_Data provided_:
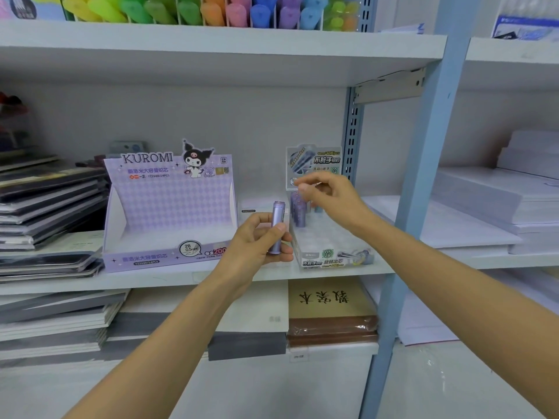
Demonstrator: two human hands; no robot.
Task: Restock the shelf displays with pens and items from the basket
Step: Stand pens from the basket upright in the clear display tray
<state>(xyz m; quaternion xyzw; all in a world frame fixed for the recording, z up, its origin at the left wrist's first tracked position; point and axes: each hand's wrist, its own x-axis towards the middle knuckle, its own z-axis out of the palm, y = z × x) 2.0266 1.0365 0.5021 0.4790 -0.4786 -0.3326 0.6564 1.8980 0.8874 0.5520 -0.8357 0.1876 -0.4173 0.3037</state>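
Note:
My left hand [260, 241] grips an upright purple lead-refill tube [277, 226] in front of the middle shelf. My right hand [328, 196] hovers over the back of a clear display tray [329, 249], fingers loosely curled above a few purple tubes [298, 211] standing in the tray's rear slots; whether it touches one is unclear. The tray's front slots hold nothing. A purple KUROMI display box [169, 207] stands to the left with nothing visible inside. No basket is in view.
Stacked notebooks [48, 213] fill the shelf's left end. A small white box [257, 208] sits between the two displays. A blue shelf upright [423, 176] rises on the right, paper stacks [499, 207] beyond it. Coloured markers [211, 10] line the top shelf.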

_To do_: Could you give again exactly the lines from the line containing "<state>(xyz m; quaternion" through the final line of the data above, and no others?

_Completed exercise_:
<state>(xyz m; quaternion xyzw; all in a world frame fixed for the recording, z up, its origin at the left wrist's first tracked position; point and axes: each hand's wrist, its own x-axis towards the middle knuckle, its own z-axis out of the palm, y = z × x) 2.0266 1.0365 0.5021 0.4790 -0.4786 -0.3326 0.6564 1.8980 0.8874 0.5520 -0.8357 0.1876 -0.4173 0.3037</state>
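Note:
My left hand [260, 241] grips an upright purple lead-refill tube [277, 226] in front of the middle shelf. My right hand [328, 196] hovers over the back of a clear display tray [329, 249], fingers loosely curled above a few purple tubes [298, 211] standing in the tray's rear slots; whether it touches one is unclear. The tray's front slots hold nothing. A purple KUROMI display box [169, 207] stands to the left with nothing visible inside. No basket is in view.
Stacked notebooks [48, 213] fill the shelf's left end. A small white box [257, 208] sits between the two displays. A blue shelf upright [423, 176] rises on the right, paper stacks [499, 207] beyond it. Coloured markers [211, 10] line the top shelf.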

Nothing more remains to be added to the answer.